Problem:
Your task is to print all of the data word for word.
+++ Supplied material +++
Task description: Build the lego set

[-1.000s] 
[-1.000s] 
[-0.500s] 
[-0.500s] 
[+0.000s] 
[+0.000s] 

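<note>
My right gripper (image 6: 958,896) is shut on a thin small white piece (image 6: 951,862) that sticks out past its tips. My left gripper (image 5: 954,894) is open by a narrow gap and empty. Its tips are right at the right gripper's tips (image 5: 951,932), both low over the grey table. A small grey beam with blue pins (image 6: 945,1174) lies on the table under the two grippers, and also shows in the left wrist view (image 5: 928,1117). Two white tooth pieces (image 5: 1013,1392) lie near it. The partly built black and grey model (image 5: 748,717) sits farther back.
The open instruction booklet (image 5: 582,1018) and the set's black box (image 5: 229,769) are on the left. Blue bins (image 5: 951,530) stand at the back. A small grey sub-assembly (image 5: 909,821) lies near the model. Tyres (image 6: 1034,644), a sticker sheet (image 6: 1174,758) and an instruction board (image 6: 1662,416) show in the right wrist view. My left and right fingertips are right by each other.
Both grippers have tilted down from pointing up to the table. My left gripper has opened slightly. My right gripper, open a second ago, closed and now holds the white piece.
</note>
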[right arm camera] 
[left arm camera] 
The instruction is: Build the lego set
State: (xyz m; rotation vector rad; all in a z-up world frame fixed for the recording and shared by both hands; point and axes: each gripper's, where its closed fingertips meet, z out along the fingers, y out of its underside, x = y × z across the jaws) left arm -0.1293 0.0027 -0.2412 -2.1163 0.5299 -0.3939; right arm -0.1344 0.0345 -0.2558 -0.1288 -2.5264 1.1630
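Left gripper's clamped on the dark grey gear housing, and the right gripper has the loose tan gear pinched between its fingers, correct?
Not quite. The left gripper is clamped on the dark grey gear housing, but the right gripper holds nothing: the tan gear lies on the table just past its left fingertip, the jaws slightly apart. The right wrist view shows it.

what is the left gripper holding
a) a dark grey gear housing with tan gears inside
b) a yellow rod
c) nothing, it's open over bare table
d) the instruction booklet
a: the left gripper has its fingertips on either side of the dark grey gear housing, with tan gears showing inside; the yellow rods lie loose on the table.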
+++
Expected output:
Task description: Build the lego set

[-1.000s] 
[-1.000s] 
[-0.500s] 
[-0.500s] 
[+0.000s] 
[+0.000s] 

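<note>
My right gripper (image 6: 958,896) is shut on a thin small white piece (image 6: 951,862) that sticks out past its tips. My left gripper (image 5: 954,894) is open by a narrow gap and empty. Its tips are right at the right gripper's tips (image 5: 951,932), both low over the grey table. A small grey beam with blue pins (image 6: 945,1174) lies on the table under the two grippers, and also shows in the left wrist view (image 5: 928,1117). Two white tooth pieces (image 5: 1013,1392) lie near it. The partly built black and grey model (image 5: 748,717) sits farther back.
The open instruction booklet (image 5: 582,1018) and the set's black box (image 5: 229,769) are on the left. Blue bins (image 5: 951,530) stand at the back. A small grey sub-assembly (image 5: 909,821) lies near the model. Tyres (image 6: 1034,644), a sticker sheet (image 6: 1174,758) and an instruction board (image 6: 1662,416) show in the right wrist view. My left and right fingertips are right by each other.
Both grippers have tilted down from pointing up to the table. My left gripper has opened slightly. My right gripper, open a second ago, closed and now holds the white piece.
</note>
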[right arm camera] 
[left arm camera] 
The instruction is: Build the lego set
State: (xyz m; rotation vector rad; all in a z-up world frame fixed for the recording and shared by both hands; point and axes: each gripper's, where its closed fingertips meet, z out along the fingers, y out of its underside, x = y × z across the jaws) left arm -0.1293 0.0027 -0.2412 -2.1163 0.5299 -0.3939; right arm -0.1344 0.0345 -0.2558 -0.1288 -2.5264 1.1630
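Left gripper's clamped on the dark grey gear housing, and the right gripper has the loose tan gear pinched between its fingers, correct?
Not quite. The left gripper is clamped on the dark grey gear housing, but the right gripper holds nothing: the tan gear lies on the table just past its left fingertip, the jaws slightly apart. The right wrist view shows it.

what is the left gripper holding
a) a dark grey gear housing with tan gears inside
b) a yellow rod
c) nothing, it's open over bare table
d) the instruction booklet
a: the left gripper has its fingertips on either side of the dark grey gear housing, with tan gears showing inside; the yellow rods lie loose on the table.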

With this, the exercise is done.